_WHAT THIS TASK INVOLVES_
Every line of the material below in which "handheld" shows up is to be located and copied.

_DATA_
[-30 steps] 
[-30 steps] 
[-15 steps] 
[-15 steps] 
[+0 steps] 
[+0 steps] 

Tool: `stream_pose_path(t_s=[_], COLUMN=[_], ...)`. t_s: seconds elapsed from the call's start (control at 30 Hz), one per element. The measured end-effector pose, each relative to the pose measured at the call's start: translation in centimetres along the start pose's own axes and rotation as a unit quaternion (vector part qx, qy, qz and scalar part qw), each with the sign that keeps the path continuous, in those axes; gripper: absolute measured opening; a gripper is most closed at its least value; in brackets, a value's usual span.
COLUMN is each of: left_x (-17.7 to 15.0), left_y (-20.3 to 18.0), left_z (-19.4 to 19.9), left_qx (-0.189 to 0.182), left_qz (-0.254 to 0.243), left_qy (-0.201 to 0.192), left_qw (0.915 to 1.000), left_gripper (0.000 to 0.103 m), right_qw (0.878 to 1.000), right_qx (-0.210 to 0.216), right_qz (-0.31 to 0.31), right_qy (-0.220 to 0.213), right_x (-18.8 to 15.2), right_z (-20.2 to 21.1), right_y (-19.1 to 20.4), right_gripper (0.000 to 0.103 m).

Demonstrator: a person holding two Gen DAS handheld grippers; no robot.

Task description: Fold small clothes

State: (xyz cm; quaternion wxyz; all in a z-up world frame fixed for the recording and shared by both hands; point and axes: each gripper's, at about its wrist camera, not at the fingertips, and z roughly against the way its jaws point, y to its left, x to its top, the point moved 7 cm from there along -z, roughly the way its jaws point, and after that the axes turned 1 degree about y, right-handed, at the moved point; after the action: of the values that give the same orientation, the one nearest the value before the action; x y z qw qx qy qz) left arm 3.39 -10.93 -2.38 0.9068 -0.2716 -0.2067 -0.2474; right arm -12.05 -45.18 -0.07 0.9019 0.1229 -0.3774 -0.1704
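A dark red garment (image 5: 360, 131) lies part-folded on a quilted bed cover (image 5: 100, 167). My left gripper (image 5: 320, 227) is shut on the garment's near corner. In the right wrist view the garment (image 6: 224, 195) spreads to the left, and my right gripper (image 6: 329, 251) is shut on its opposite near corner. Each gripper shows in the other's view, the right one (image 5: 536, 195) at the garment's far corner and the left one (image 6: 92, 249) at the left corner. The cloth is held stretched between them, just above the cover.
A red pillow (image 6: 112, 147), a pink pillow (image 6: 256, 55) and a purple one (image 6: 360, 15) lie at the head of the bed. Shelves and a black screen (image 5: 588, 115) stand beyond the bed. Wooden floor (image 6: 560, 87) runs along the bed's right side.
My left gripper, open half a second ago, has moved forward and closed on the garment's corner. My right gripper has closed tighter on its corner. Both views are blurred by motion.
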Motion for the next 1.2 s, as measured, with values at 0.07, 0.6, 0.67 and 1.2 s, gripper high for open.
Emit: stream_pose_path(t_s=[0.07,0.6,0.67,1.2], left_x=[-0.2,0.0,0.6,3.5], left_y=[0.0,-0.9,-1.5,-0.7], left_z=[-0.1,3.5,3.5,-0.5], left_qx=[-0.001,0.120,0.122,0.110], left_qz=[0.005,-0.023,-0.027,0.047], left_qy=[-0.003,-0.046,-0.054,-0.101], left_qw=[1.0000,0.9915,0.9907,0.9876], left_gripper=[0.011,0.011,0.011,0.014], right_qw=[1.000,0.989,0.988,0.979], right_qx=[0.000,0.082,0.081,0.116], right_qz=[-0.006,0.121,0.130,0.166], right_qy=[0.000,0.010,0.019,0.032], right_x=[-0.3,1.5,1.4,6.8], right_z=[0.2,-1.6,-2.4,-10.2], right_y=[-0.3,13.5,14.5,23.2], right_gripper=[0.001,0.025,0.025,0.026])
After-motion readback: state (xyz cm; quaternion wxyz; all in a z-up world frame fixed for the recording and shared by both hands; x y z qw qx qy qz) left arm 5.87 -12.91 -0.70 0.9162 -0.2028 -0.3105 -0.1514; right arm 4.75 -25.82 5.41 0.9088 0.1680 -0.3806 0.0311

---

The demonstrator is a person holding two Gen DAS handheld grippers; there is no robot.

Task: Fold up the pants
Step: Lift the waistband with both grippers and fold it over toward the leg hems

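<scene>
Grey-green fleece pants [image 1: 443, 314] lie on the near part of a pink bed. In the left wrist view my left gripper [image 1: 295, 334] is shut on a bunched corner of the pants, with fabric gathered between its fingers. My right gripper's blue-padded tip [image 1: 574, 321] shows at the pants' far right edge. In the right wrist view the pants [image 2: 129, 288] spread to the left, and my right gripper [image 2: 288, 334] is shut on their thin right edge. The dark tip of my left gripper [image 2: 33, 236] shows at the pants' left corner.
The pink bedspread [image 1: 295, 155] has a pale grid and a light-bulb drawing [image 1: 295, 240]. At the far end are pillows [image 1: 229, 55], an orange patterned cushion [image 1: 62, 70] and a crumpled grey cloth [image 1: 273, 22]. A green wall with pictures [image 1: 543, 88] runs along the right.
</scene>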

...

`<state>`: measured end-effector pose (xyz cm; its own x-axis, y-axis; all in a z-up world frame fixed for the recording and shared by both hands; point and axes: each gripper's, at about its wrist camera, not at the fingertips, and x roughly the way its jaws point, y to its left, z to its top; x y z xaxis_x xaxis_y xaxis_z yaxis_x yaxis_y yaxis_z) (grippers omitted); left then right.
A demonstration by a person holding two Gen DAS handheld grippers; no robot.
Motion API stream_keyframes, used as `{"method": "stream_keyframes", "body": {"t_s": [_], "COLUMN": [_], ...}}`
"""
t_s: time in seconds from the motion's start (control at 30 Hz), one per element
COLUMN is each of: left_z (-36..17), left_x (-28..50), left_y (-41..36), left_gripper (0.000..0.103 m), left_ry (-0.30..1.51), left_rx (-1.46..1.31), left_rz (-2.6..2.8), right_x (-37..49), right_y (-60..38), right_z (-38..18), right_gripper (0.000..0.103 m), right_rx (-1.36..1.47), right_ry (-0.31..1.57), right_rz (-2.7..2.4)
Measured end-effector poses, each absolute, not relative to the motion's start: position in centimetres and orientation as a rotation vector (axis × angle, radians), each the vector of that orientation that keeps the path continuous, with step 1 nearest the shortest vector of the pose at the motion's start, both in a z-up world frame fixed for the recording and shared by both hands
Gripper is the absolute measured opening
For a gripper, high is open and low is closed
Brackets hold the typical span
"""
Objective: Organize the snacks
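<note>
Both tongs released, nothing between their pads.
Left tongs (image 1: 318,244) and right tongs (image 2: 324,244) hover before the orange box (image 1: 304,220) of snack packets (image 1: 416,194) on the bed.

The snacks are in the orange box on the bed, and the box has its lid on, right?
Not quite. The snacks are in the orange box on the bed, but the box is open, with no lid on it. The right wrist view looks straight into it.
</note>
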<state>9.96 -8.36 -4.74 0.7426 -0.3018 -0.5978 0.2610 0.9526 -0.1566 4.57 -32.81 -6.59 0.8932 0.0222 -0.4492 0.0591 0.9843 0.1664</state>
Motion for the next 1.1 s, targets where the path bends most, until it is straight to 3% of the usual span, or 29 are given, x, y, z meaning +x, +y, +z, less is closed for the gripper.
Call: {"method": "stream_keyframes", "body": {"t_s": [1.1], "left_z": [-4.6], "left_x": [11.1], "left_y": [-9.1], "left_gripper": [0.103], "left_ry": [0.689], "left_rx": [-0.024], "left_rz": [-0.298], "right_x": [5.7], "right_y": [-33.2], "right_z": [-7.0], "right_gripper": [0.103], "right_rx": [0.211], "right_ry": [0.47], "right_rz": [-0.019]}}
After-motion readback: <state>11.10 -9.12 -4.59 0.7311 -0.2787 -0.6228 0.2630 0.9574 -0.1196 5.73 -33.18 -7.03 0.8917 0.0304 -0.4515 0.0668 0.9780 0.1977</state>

_RESPONSE TO THIS EXERCISE_
Demonstrator: a person holding two Gen DAS handheld grippers; no robot.
The demonstrator is a person holding two Gen DAS handheld grippers; there is no robot.
A demonstration by a person holding two Gen DAS handheld grippers; no robot.

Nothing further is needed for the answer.